My first clue about the changing wine industry came on a rainy night in Paris in 2011. The plaza in front of Notre Dame was full of young people, many of whom were drinking alcohol directly from the bottle. Not from wine bottles, but from liquor bottles.
The second clue came during a bus tour of Bordeaux. The guide believed the wine apocalypse was coming. She lamented that younger generations had abandoned wine in favor of hard liquor.
Downfall of (French) Civilization
Arguably, France has the most to lose if its citizens turn away from wine.
The Drinks Business reported in Nov. 2022 the French are drinking less wine than ever. In 2011, the government launched a program to reduce alcohol consumption. In the decade since, consumption of red wine fell 32%, including a 7% drop among drinkers under 35.
Sacré bleu! If the French drink less wine, what hope is th ere in the rest of the world?
The trend in the U.S. doesn’t look good either. Rob McMillan of Silicon Valley Bank said, “Across the board, 2022 isn’t as good as 2021.” He believes a recession in 2023 will continue the trend.
Many constraints remain in the industry, including issues in transportation, supply chain problems, raw materials sourcing, and excess inventories. Along with falling demand, the outlook is grim. Even the gravy train for high-priced premium wine may run out of steam.
A staid and traditional industry turns off younger audiences. Younger consumers prefer alternatives or don’t drink at all. They choose cheaper liquor, alcoholic seltzers, or low- or no-alcohol wines.
Not to mention, environmental catastrophe will continue to affect all wine regions.
All these factors could lead to a perfect storm.
Signs of Salvation
France is having a cultural reckoning. The agriculture minister refutes the government’s program, saying nightclubbers aren’t chugging Côtes-du-Rhône.
Revenue for the highest-priced wines continue to grow globally. U.S. importers are bullish about premium products. The growth in returns — still at record highs — may soften but isn’t likely to decline in the short term.

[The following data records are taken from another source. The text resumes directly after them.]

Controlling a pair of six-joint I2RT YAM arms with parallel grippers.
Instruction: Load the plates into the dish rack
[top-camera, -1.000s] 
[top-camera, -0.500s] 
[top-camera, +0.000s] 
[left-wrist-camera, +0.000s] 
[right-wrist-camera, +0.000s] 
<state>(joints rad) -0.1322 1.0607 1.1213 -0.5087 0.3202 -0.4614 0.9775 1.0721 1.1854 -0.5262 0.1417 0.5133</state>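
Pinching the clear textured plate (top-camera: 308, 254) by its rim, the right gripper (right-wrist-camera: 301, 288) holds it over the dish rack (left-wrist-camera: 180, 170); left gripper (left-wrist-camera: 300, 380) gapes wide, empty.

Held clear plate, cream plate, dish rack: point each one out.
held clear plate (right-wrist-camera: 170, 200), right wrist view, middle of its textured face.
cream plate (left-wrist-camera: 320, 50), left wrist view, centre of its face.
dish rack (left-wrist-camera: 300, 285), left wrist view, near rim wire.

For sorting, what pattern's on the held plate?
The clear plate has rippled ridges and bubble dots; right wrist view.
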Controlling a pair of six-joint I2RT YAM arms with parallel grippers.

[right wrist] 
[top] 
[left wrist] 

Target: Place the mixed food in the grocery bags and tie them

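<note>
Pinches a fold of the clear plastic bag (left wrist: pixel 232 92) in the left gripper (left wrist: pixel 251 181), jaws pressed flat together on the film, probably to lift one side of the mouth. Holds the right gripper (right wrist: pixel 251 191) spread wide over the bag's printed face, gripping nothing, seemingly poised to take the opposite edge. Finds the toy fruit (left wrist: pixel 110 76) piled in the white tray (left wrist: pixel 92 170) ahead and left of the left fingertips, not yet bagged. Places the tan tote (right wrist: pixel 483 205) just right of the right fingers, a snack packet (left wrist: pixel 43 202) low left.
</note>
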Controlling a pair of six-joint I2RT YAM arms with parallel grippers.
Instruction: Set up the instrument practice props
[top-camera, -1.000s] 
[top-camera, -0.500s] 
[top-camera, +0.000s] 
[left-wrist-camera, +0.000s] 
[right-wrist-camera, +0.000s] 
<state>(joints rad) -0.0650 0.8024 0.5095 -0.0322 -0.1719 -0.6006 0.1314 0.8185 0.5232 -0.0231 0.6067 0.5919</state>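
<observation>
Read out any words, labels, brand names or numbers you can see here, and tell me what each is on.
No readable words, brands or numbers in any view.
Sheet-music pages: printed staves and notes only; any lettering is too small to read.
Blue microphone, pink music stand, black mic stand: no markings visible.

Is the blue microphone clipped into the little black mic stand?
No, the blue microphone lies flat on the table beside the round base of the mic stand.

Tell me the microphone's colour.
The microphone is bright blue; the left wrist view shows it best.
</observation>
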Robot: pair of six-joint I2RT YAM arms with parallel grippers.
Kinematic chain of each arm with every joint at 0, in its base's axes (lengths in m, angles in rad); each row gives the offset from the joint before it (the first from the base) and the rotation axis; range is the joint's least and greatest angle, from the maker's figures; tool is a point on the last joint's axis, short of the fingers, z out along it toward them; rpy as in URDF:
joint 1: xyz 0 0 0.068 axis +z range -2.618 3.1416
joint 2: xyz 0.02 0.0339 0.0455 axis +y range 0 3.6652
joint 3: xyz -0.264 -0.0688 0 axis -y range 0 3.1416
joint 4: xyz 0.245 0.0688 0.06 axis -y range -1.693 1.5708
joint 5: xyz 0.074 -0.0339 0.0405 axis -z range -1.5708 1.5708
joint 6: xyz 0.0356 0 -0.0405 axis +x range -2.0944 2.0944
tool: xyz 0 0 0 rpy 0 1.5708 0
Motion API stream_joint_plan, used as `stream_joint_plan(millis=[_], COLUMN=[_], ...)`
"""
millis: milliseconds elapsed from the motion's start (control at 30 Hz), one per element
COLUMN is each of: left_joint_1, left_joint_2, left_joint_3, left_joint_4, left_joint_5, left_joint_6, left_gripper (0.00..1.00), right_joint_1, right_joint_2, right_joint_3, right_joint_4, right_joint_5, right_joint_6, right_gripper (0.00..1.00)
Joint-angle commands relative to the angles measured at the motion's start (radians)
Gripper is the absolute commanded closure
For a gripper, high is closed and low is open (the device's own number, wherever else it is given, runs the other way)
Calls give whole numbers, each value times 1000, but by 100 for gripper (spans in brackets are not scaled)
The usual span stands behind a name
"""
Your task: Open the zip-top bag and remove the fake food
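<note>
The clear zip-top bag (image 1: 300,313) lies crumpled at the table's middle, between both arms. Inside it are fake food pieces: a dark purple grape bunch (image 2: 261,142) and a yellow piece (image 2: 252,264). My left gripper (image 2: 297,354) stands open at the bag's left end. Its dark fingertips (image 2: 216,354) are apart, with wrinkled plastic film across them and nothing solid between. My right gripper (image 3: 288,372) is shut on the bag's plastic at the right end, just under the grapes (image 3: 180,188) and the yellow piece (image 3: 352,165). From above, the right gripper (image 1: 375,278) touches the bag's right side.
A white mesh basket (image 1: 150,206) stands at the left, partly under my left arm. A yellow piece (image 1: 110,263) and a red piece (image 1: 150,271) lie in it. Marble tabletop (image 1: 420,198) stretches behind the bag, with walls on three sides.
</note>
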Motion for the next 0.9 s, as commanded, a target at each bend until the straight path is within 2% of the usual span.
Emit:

Baby Boomers continue their love affair with wine, keeping the industry in business. They are willing to pay premiums for top wines. Only Gen X follows in their footsteps, but is a much smaller, if younger, demographic.
But the range, styles, quality, and quantity of wine have never been greater. This is truly the golden age for wine.
Boundaries have expanded. Think of the rise of natural wines or sparkling wines as everyday luxuries. Young consumers search out wines from unknown regions and grapes. They drink wine cocktails, fruit wines, and even throwback wine coolers. Experimental taste-by-the-glass programs allows them to try before buying.
Online sales, which skyrocketed in 2020, will continue to grow. Consumers are buying fewer bottles of wine, albeit better-quality ones. And once someone drinks better-quality wine, it’s hard to go back.
Along with tasting room experiences and focused wine clubs, smaller wineries can reach consumers like never before.
Environmental concerns will force innovation. Think about wine kegs, cans, lighter bottles, and bottling at the endpoint. Europe leads the way in ingredients labeling with the U.S. watching carefully.
The Wine Apocalypse may be upon us, but we’ll have to wait and see.
I, for one, do not believe the end is nigh. À votre santé!